Keywords

1 Introduction

Blogs, forums, and Internet community are allowing users to share their opinion on any issue. For example, express their dissatisfaction with a product they purchased, discuss current events, or express their political opinions [5]. This form of user data analysis is required for recommender systems and customization. “Everyone cares about what other people think.” A persuasion or a judgement about anything that has a substantial impact on a person's decision-making process is referred to as an opinion. The practise of determining people's feelings or views is known as sentiment analysis or opinion mining. Circumstances affect people's thoughts, feelings, and sentiments. For example, “The film was filled with fun elements” is a positive opinion about the movie, “he made fun with Ram’s appearance” is a negative opinion [2, 6].

Sentiment analysis is an understanding of natural language exertion that attempts to categorize the texts predicated on their expressed sentiments on a decisive content [1, 4]. It is a technique for determining a speaker's or writer's attitude towards a topic or the overall impression of a text. Because of its multiple and potential uses, such as automatic product review classification, it has three types of categorization: document, phrase, and feature. At the document classification stage, the authors discuss the entire document and decide whether it is favourable or unfavourable. Sentiment categorization evaluates each sentence separately to determine its polarity at the phrase level. At the feature level, we may categorize sentiment in terms of many different features of things. Aspect level emotion categorization demands a more comprehensive analysis because most features are provided implicitly.

1.1 Motivation

Prior sentiment analysis research resulted in the development of a classification model for a specific domain. So, a multidomain sentiment analysis is offered in order to align the classifier across many domains simultaneously [9, 10]. The main contribution of the proposed work are as follows:

  • We employed the TF-IDF feature selection with Chi square \(\left( {{\upchi }^2 } \right)\) method for best feature selection.

  • Sentiment classification based on selected feature are implemented with multidomain dataset.

  • To increase classification performance, a classifier with bagging is employed.

  • Sentiment classification using different regression analysis methods are also employed in this work.

  • Finally, based on evaluation measures, the comparisions are made.

Section 2 discussed about the existing work, Sect. 3 implementation of proposed method, Sect. 4 contains result and discussion, and Sect. 5 about conclusion and future ideas.

2 Related Work

The authors [20] attempt to address the issue by developing a sentiment aware dictionary utilizing data from several domains. By using dictionary, they have assorted the target domain's unlabeled reviews. The task was performed in Hindi with a 76% accuracy rate. As an approach for cross-domain sentiment classification, the authors [3] propose a sentiment sensitive distributional thesaurus where sentiment sensitivity in thesaurus is achieved by including sentiment labels in the context vector at the document level. Using a benchmark data set that comprises Amazon user reviews for a variety of product categories, the proposed approach outperforms alternative baselines and achieves results equivalent to previously reported cross-domain sentiment classification algorithms.
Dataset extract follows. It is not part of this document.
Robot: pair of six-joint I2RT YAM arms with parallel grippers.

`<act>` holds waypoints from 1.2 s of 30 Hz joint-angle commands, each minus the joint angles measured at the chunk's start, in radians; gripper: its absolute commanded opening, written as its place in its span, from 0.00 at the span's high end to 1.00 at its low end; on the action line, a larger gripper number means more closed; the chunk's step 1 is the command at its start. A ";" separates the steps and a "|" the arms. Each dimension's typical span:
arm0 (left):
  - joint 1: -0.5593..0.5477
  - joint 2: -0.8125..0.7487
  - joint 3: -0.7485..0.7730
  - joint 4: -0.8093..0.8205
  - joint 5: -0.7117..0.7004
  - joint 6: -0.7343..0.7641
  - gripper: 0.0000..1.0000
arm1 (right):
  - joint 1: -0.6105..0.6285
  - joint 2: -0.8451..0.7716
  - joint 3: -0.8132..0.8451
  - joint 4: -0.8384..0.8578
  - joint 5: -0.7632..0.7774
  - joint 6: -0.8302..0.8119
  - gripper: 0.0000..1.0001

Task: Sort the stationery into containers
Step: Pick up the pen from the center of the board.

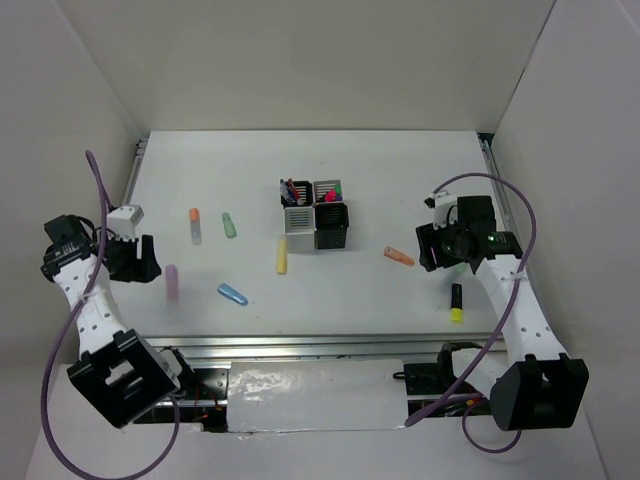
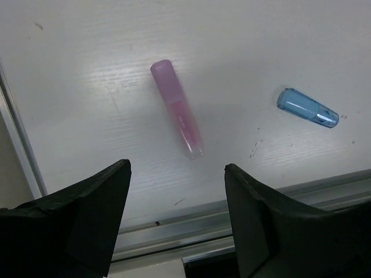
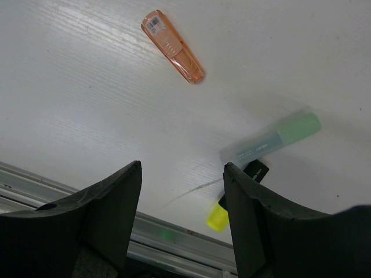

The researchers [21] combined sentiment data from four different sources. Sentiment lexicons are a good place to start because they include sentiment polarity for widely used sentiment terms. Sentiment classifiers from diverse source domains are the second source. As the third source is to construct domain-specific sentiment correlations between words.

The target domain's tagged data is the fourth source. They offer a unified architecture for gathering all four forms of sentiment data and training a domain-specific sentiment classifier in the target domain.

The authors [13] suggested a fuzzy technique to describe the polarity learnt from training sets or from a training set. This newly acquired knowledge is combined with additional conceptual knowledge collected from two widely known sentiment analysis resources, SenticNet and the General Inquirer vocabulary. The advised strategy yielded the best results.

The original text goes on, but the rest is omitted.